Par ce texte, Catherine Deneuve tient à marquer son profond désaccord avec la façon dont quelques pétitionnaires, se sont, en quelques prises de paroles dans les médias, imposées comme les voix principales de la tribune :
« Il me paraît absolument nécessaire aujourd’hui de souligner mon désaccord avec la manière dont certaines pétitionnaires s’octroient individuellement le droit de se répandre dans les médias, dénaturant l’esprit même de ce texte. Dire sur une chaîne de télé qu’on peut jouir lors d’un viol est pire qu’un crachat au visage de toutes celles qui ont subi ce crime. Non seulement ces paroles laissent entendre à ceux qui ont l’habitude d’user de la force ou de se servir de la sexualité pour détruire que ce n’est pas si grave, puisque finalement il arrive que la victime jouisse. Mais quand on paraphe un manifeste qui engage d’autres personnes, on se tient, on évite de les embarquer dans sa propre incontinence verbale. C’est indigne.
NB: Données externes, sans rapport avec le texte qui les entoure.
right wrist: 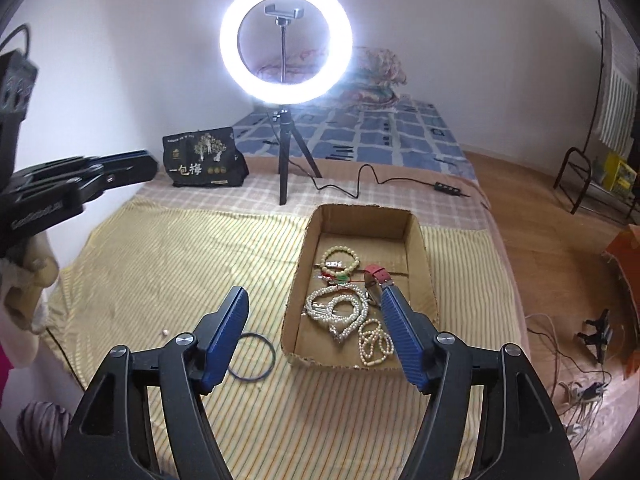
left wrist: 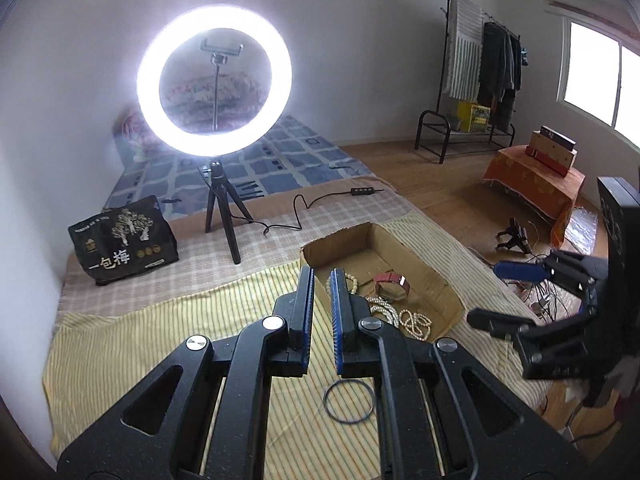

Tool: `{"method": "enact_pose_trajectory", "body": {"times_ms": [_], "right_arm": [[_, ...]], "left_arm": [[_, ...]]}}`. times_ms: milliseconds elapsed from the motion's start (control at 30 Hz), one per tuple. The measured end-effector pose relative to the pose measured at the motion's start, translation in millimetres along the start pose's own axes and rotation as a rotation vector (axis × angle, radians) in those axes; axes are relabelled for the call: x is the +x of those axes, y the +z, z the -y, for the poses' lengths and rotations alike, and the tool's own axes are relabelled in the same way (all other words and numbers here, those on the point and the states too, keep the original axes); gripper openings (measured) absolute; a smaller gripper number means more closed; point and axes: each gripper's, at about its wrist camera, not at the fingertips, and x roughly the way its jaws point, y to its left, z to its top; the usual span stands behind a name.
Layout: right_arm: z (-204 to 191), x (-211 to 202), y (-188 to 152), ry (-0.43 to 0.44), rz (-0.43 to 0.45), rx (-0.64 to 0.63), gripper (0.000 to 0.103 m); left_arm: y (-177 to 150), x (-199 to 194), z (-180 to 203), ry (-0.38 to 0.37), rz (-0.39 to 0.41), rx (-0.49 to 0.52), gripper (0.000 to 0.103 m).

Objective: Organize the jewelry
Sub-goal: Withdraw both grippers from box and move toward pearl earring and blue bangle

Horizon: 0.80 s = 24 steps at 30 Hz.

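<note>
1. Jewelry of several kinds lies in a shallow brown cardboard box (right wrist: 416, 240) with no lid: a pale green beaded bracelet (right wrist: 340, 259) toward the far end, white pearl strands (right wrist: 338, 312) tangled in the middle and near end, and a red-strapped wristwatch (right wrist: 378, 276) on the right side.
2. One thin dark ring-shaped bangle (right wrist: 252, 356) lies outside the box, flat on the yellow striped cloth (right wrist: 160, 260), just beside the box's near left corner.
3. Right gripper (right wrist: 316, 316), with blue ribbed pads, has its jaws spread wide and nothing between them; no pad presses on anything. In its own view the bangle sits beside the left finger and the watch beside the tip of the right finger, with the pearls seen in the gap below.
4. Left gripper (left wrist: 322, 284) has its jaws drawn narrow, almost together, with nothing clamped. In its view the box lies just beyond the fingertips, and the bangle (left wrist: 348, 402) lies on the cloth beneath the fingers.
5. Beyond the box, on a pink checked sheet (right wrist: 260, 192), stand a lit white ring light on a black tripod (right wrist: 286, 44) and a black printed bag (right wrist: 200, 158).
</note>
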Motion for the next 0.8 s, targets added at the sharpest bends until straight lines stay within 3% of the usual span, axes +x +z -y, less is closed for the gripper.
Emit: {"method": "enact_pose_trajectory", "body": {"times_ms": [67,200,333,633,800], "right_arm": [[-4.7,-5.7,-2.5,-0.007,0.005,-0.011,0.077],[-16.3,-15.7,-13.3,-0.04,0.023,-0.042,0.079],[-28.4,-16.9,-25.4,-0.057,0.01,-0.066,0.079],[-29.5,-14.2,-46.9,-0.08,-0.007,-0.034,0.079],[-20.0,-7.1,-59.1,-0.087,-0.022,0.016,0.079]], "left_arm": [[-7.9,-12.1,-0.6,-0.002,0.011,0.001,0.033],[-25.8,-33.8,-2.3,0.018,0.029,0.015,0.04],[-41.5,-50.1,-6.0,0.037,0.035,0.026,0.054],[-67.3,-62.2,-24.8,0.084,0.017,0.035,0.054],[-85.2,-59.7,-49.3,0.083,-0.004,-0.034,0.054]]}}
Et évidemment rien dans le texte ne prétend que le harcèlement a du bon, sans quoi je ne l’aurais pas signé. »
Elle rappelle notamment à ceux qui lui ont souvent reproché de ne pas être féministe, qu’elle était, en 1971 dans les pages du Nouvel Observateur, aux côtés de Marguerite Duras et de Françoise Sagan pour défendre le célèbre manifeste « Je me suis fait avorter » écrit par Simone de Beauvoir. Elle rappelle également aux « conservateurs, racistes et traditionalistes de tout poil qui ont trouvé stratégique de m’apporter leur soutien » qu’elle n’est pas dupe. Elle ajoute : « Ils n’auront ni ma gratitude ni mon amitié, bien au contraire. Je suis une femme libre et je le demeurerai« .
Enfin un article du JDD publié aujourd’hui révèle la façon dont la tribune a été pensée et orchestrée. On y apprend par exemple que c’est l’écrivaine Sarah Chiche, après quelques échanges avec Catherine Millet, qui entame la rédaction de la tribune durant les fêtes de Noël. L’essayiste Peggy Sastre se chargera de couper le texte qu’elle jugeait « trop long, trop démonstratif » avec « trop d’ambiguïtés » tandis que Catherine Millet le peaufinera. Enfin on apprend surtout que Catherine Deneuve fut l’une des dernières a apposé sa signature au texte. Ce n’est, en effet, que quelques heures avant publication que l’actrice française reçoit et finit par signer la tribune envoyée par Catherine Millet.